Invested in gold last year? You have reason to cheer.

The price of the yellow metal is currently hovering around ₹31,050 per 10 grams, compared to ₹25,000 per 10 grams in August last year, a 25% rise. In contrast, the BSE Sensex has declined 0.5% over the same period.

The rise in domestic gold prices comes on the back of a global rally spurred by volatile equity markets — in times of uncertainty, investors pull out money from other asset classes and invest in the yellow metal.

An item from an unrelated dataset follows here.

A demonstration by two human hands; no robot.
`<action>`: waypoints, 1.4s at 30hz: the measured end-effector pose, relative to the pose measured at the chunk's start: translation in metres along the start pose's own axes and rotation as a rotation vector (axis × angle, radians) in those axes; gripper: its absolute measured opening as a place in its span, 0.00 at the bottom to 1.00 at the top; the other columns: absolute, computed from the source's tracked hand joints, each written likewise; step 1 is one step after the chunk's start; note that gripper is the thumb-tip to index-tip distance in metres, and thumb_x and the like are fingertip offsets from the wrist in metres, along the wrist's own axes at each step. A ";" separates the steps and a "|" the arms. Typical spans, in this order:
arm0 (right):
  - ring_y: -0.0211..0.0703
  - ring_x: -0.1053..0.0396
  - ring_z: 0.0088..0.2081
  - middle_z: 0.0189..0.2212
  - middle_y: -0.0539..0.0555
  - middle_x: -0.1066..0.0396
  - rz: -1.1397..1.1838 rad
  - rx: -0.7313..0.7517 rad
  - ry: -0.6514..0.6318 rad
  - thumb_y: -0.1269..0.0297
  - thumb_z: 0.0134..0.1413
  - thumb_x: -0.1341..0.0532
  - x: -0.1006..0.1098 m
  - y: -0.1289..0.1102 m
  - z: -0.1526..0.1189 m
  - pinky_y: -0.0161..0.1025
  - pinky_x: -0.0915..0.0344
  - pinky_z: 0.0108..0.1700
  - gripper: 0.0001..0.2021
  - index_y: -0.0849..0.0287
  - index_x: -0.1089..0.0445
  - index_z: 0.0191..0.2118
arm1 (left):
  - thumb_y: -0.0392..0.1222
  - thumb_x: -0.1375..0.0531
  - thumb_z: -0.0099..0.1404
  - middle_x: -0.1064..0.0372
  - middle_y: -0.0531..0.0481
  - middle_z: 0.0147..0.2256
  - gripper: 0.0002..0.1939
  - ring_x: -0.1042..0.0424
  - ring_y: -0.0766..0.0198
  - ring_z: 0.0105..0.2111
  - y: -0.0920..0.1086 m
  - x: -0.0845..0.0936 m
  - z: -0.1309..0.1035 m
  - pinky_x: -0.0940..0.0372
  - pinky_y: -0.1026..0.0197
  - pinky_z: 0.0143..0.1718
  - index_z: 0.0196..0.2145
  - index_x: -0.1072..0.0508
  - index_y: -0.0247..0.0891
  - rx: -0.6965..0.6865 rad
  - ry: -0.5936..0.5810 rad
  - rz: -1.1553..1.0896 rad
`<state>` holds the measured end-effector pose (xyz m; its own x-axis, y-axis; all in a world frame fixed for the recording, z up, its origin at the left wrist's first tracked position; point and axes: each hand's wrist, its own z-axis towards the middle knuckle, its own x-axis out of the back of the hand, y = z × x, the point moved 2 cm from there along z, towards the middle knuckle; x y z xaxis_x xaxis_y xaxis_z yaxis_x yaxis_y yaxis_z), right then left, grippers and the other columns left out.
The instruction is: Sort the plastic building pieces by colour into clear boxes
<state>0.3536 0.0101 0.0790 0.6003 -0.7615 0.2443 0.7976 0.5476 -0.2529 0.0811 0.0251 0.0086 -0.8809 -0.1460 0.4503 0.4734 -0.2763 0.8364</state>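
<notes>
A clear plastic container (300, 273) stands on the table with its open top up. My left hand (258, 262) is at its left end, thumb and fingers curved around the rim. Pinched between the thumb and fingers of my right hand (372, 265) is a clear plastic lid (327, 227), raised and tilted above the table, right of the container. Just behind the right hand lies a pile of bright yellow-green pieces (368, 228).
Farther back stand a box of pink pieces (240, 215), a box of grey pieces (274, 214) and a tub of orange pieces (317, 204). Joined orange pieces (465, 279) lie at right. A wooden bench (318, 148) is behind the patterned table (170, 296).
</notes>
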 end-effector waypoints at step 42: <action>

Concerns over UK’s vote to leave the European Union (EU), and lowering of interest rates in Japan and the EU also hit equities.

“Recently, the winding back of expectations of a US interest rate hike, volatility in equities, bond yields turning negative and general fear around the global outlook have all contributed to gold’s solid performance and constructive outlook,” according to a report by SMC Global Securities.

Global gold exchange-traded funds held gold holdings worth 2,240 tonnes at the end of July, adding 630 tonnes since January 2016. However, the sharp rise in price has had a negative impact on demand in India, which is among the top two markets for gold. Gold imports in July are estimated to have been around 20 tonnes, down 79% from a year-ago, due to a large inventory.

According to traders, mandatory PAN card disclosure on gold buys above ₹2 lakh have also hit the business hard. “The pan card issue has affected business by 40%. Customs duty also remains high,” said Sreedhar GV, chairman, All India Gems and Jewellery Trade Federation (GJF).

But should one buy gold now? Experts see a correction of around ₹1,000 per 10 grams over the next one month. However, in the long term, customers should use even a small correction to accumulate gold, they added.

“We have been bullish on gold since October. Nearly $12 trillion worth of investments are currently in negative yielding instruments. Even if 2% of those assets shift to gold, prices will hit $1,600 an ounce,” said Kishore Narne, head of commodities at Motilal Oswal Financial Services.

In the domestic market, prices are expected to top ₹35,000 per 10 grams in the next one year.

“The near-zero to negative interest rates in Europe, the UK and Japan will continue to drive a rally in gold,” Narne added.

After two years of drought, a good rainfall this year is expected to boost rural incomes, which traders hope will help revive gold demand and support high prices.

A recent report by Kotak Wealth Management shows that the super-rich prefer investing in gold and silver. “Physical buying is the preferred purchasing method for 80% of ultra HNIs (high networth individuals) investing in gold and 74% of those investing in silver.”